MCP server security is the problem nobody owns. The platform team shipped the servers. The AI team wired up the tools. Security got a five-minute demo, signed off on a PoC, and that PoC quietly became production six weeks later. Nobody explicitly chose this configuration. It is the default state of any system without an owner.

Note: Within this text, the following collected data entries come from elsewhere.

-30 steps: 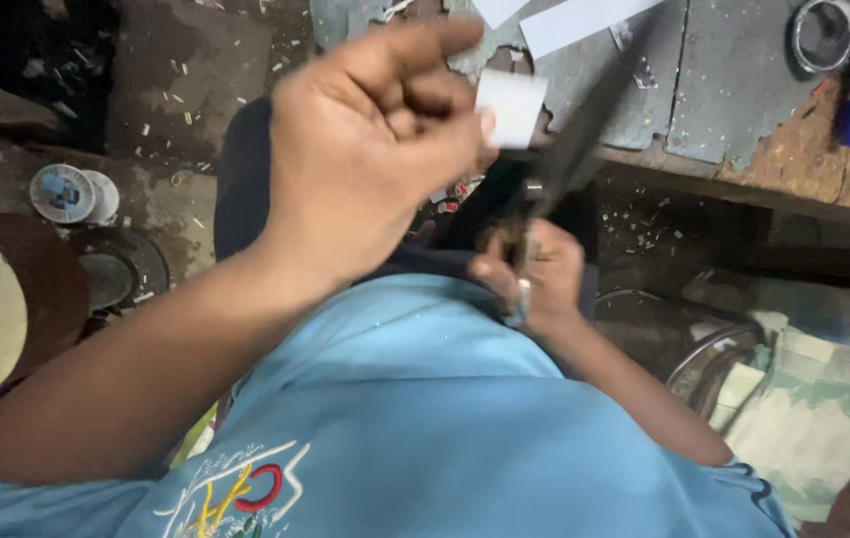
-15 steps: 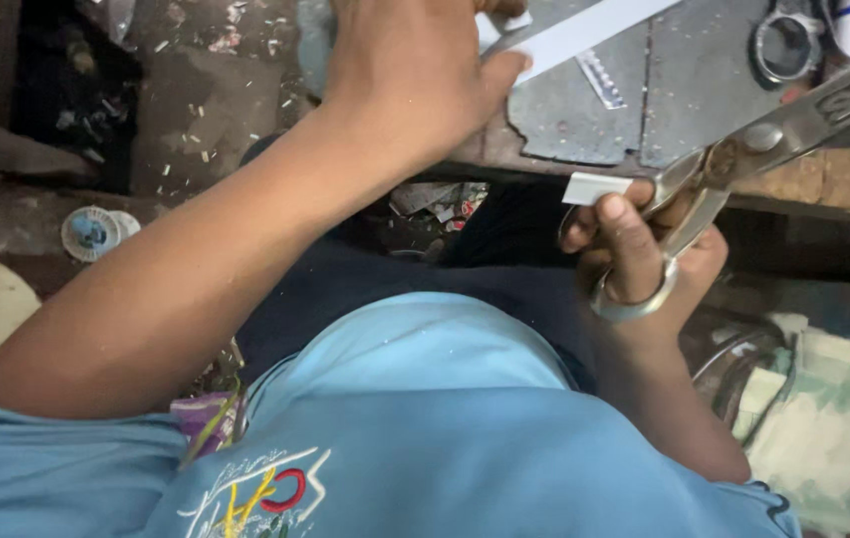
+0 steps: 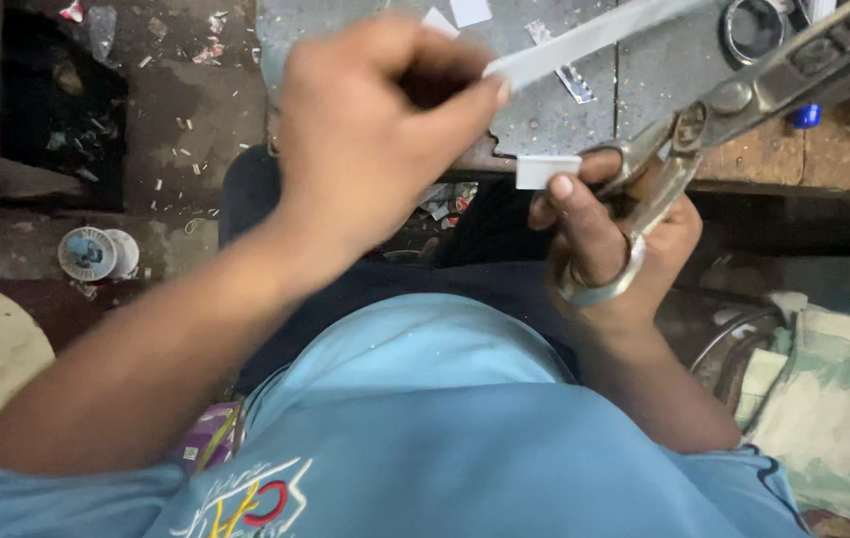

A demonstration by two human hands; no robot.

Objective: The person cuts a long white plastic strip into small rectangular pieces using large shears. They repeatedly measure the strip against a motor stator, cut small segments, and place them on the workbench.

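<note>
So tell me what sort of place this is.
Probably a small workshop: the right hand grips heavy metal shears, the left hand holds a white strip, and offcuts litter the scuffed workbench.

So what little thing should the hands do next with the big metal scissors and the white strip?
Probably slide the long white strip, pinched in the left hand, between the blades of the big metal scissors gripped by the right hand; the strip lies just beside them, uncut there.
</note>
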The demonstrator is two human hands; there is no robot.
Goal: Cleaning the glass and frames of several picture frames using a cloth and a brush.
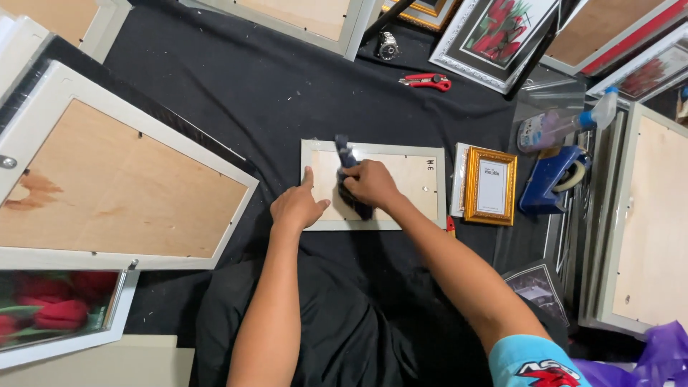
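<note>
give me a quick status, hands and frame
Left hand flat on small white frame, steadying it. Right hand gripping dark tool on its backing. Gold frame beside, clear.

**What I can't make out**

My right hand (pixel 369 183) covers most of the dark tool (pixel 349 166) I grip, so I can't tell its kind. My left hand (pixel 297 206) hides the small frame's (pixel 419 183) left edge. The tulip picture (pixel 54 308) is cut off at left.
</note>
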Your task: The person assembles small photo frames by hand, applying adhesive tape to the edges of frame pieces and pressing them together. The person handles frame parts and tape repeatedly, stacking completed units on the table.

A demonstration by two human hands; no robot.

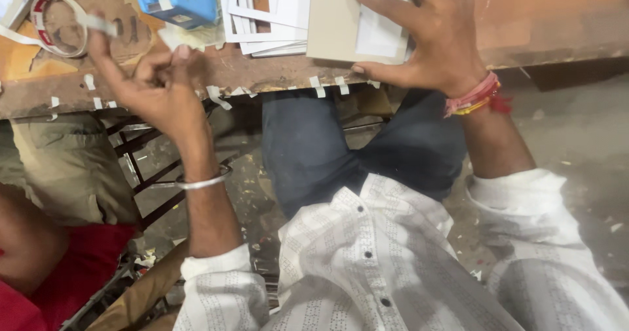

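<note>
Card: grey card [334, 19] under the spread right hand [439, 39] fingers.
Tape: strip [98, 24] pinched by left hand [154, 85] fingers.
Table: worn wooden table [262, 72], tape bits along its edge.
Floor: dusty concrete floor [576, 141], littered.

- The grey card [334, 23] runs past the top edge under the right hand [439, 36].
- The blue box [180, 0] is cropped above.
- The tape strip [98, 24] on the left hand [147, 85] is blurred.

Tape roll [60, 24] left of card stack [275, 13]
</note>
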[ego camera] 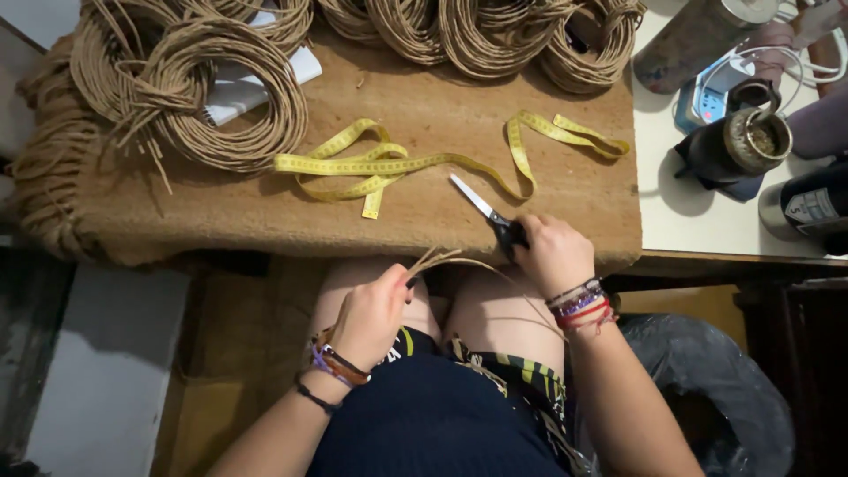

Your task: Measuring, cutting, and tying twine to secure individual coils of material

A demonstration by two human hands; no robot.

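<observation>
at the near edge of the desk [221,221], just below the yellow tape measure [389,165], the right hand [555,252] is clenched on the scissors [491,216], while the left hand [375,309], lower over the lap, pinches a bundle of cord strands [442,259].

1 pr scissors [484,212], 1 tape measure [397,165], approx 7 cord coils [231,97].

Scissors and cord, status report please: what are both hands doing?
Left hand pinching cord strands. Right hand on scissors, lying on table. Tape measure beyond, apart.
</observation>
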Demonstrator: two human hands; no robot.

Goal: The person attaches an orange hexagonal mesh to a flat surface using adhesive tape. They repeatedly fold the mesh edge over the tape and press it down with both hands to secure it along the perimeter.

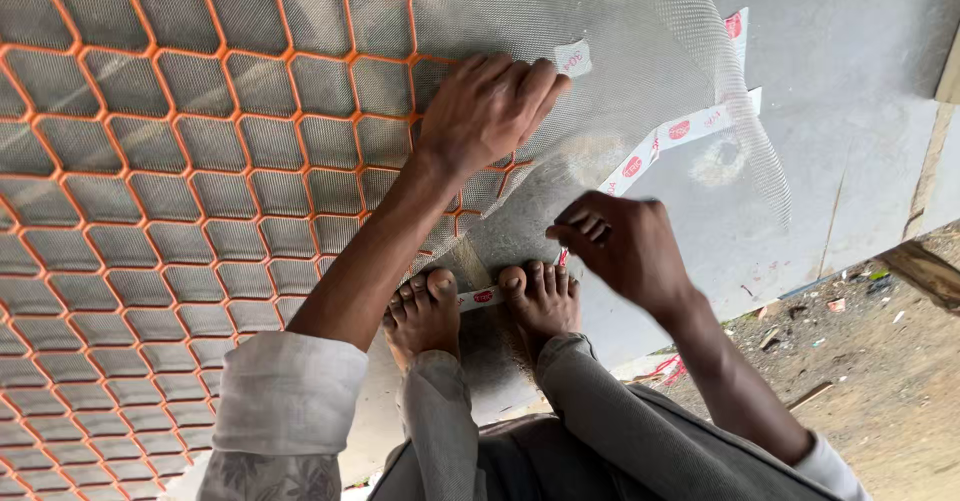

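Observation:
My left hand [487,109] lies flat, palm down, on a fine grey wire mesh [560,21] that overlies an orange hexagon-pattern grille [180,161]. My right hand [618,244] is closed in a pinch just above my toes, fingertips around what looks like a small thin red-tipped object near the mesh edge; what it is I cannot tell. Both my bare feet [480,306] stand on the mesh's near edge, over a white strip of tape [482,297].
A long white tape strip with red marks [680,131] runs along the curled right edge of the mesh. Everything rests on a grey slab [860,81]. Dirt ground with litter [880,361] lies right, and a wooden plank [925,271] sits at the slab's edge.

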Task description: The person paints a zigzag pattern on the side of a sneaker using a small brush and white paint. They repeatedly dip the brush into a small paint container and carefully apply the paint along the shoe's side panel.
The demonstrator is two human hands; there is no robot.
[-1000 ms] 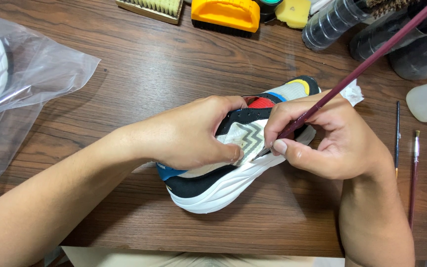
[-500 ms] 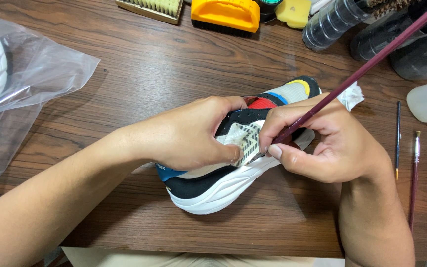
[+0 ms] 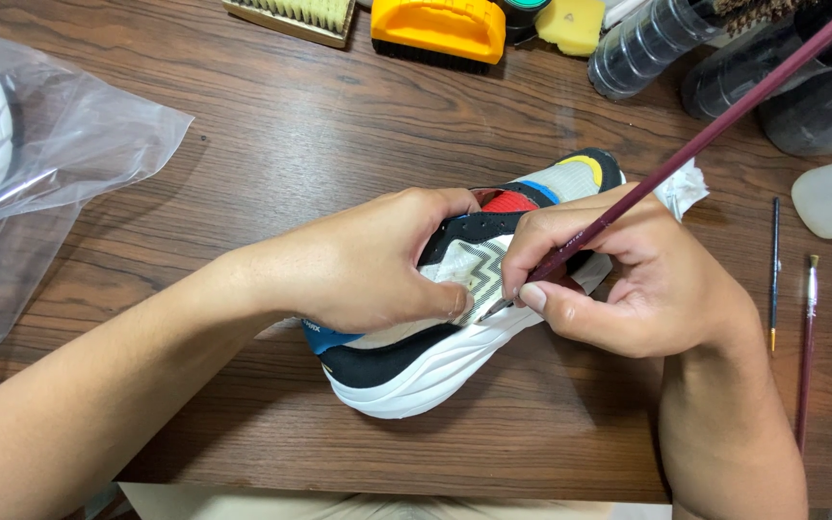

There are roughly 10,000 MCP servers running in the wild as of early 2026 — across enterprise deployments, internal developer tooling, and third-party integrations. RSA researchers called it a "ticking clock"[5]. The 2026 MCP roadmap explicitly flags authentication gaps as a priority. Roadmaps do not patch your running server.
This guide is for the platform engineer or security lead who inherited a deployment they did not design. It assumes you know what MCP is. It focuses on the four places production deployments are currently exposed: static client secrets, missing identity propagation, unguarded gateways, and error messages that hand reconnaissance to whoever asks.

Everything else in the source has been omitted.